Sul fatto che il tempio appartenga o meno alla Thailandia ognuno è libero di farsi un’idea; anche se personalmente ritengo che le volontà di una forza imperialista come la Francia, e ancor meno di gruppi di pressione mondialisti come il Bilderberg Group, non debbano essere presi in nessuna considerazione. Inoltre, vorrei evidenziare che anche uno studio pubblicato dall’agenzia di stampa tedesca Deutsche Presse-Agentur , pubblicato dal “Bangkok Post” il 2 Luglio scorso, evidenziava come effettivamente il tempio rientrasse nel territorio thailandese.

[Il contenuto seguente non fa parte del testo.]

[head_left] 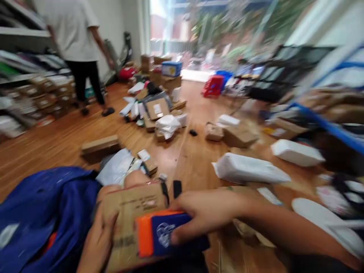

Infine, penso che l’epilogo della vicenda dipenderà molto dalla crisi politica interna a Bangkok; infatti, l’esercito svolge un ruolo fondamentale nel supporto alle proteste anti-governative, ne sia prova che il presidio più duraturo dell’opposizione, al Makkhawan Rangsan Bridge è stato sciolto dai manifestanti proprio poco dopo gli scontri alla frontiera.
 Quindi, il governo potrebbe decidere di giocare la carte dello scontro con la Cambogia, di facile vincita, per attirare l’esercito dalla sua parte ed isolare e quindi porre tramine, al limite con la forza, alla protesta delle opposizioni.